The identification of structural variants (SVs) including deletions, insertions, duplications, and inversions from human whole-genome sequencing (WGS) data is essential for genomic research and precision medicine. However, SV discovery remains a challenge because no single sequencing technology or computer algorithm effectively captures the full spectrum of SVs. The Investigators of this project have made substantial advances toward comprehensive SV discovery by combining analyses from long- and short-read sequencing platforms, as well as incorporating other technologies such as jumping libraries, linked-read sequencing, and chromosomal strand-specific sequencing. Application of this approach to the genomes of three father-mother-child trios identified approximately threefold more SVs than could be detected using standard short-read WGS alone. This project builds on the Investigators? ongoing work to develop optimized, integrated multi-technology computational pipelines for the comprehensive identification of SVs in human genomes.
In Aim 1, computational methods will be developed for SV detection in WGS datasets generated using the multiple genomic technologies described above, and the combination of computational methods yielding the most comprehensive and accurate SV callset will be established as computational pipelines that will be packaged for broad sharing. This work will focus on family trios and unrelated individuals from all 26 populations of the 1000 Genomes Project. Use of trios will also enable determination of SV mutation rates for the different SV classes.
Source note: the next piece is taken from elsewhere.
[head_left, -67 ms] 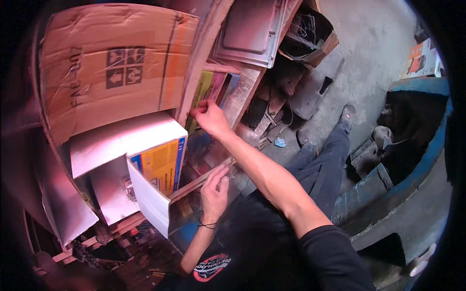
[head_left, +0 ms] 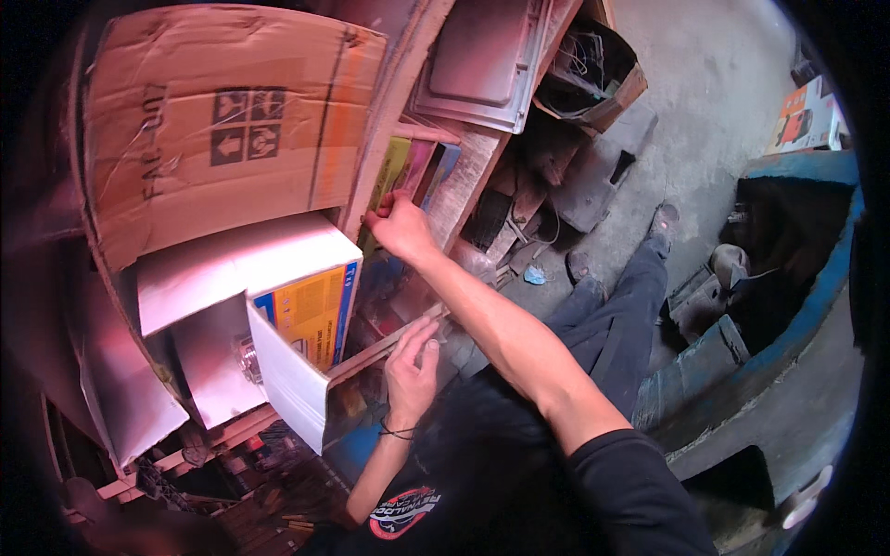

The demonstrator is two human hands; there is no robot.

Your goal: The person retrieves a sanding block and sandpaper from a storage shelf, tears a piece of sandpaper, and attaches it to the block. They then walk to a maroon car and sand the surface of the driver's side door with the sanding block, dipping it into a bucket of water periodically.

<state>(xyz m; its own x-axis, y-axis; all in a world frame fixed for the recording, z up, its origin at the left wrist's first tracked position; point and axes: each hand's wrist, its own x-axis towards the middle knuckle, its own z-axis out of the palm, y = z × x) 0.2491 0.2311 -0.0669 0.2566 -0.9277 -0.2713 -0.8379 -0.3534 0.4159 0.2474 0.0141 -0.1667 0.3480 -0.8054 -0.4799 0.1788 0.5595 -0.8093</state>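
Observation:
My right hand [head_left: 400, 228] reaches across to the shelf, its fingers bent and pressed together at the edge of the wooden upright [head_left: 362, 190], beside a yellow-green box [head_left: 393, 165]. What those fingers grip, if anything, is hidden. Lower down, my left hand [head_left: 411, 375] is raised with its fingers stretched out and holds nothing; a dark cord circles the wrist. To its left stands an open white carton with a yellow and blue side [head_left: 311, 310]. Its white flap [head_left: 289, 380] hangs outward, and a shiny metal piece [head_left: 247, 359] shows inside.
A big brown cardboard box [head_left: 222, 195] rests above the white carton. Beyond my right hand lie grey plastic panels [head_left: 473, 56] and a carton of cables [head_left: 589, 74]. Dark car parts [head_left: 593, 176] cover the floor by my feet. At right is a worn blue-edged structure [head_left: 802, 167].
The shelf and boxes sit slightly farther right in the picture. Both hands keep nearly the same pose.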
Aim 2 will develop novel SV calling methods that address the challenging task of SV detection in short-read-only WGS datasets. This work will focus on genomes sequenced by large-scale NHGRI-funded initiatives that aim to identify genetic variants associated with disease, such as the Centers for Common Disease Genomics (CCDG) and Centers for Mendelian Genomics (CMG). Analyses of these short-read WGS datasets will yield a gold standard for genome-wide SV datasets and serve as a resource that can be used to genotype common variants across the larger number of CCDG, CMG, and other short-read WGS datasets. Execution of this project will generate deep coverage WGS and multi- technology genomic datasets, as well as new SV callsets, for individuals across 26 populations around the world. This data will be made widely available through an open FTP site. SV datasets for patient samples from CCDG and CMG will be accessible through dbGaP and enable a more comprehensive association of genetic variants with human diseases. All computational pipelines will be made available in a portable framework to promote wide adoption by other users. Overall, this project will establish SV reference sets spanning many human populations around the world in which all SVs (and small insertions and deletions) have been sequence resolved and correctly phased along the entire length of the chromosomes. This will serve as a valuable community resource for benchmarking SV discovery and genotyping across WGS datasets in the clinical and genomic research domains.
Identifying and cataloging the occurrence of structural variants (SVs)?including deletions, insertions, duplications, and inversions?in human chromosomes is essential for understanding genetic disease risk and developing precision medicine approaches to disease treatment. However, SV discovery remains a challenge because no single genomic sequencing technology or computer algorithm effectively captures the full spectrum of SVs. With this project we will enable comprehensive SV discovery in human chromosomes by combining multiple cutting-edge genome-analyzing technologies and computational tools to generate a novel SV reference set encompassing ethnically diverse populations, which will serve as a valuable resource to clinicians and researchers who investigate the causes of genetic diseases.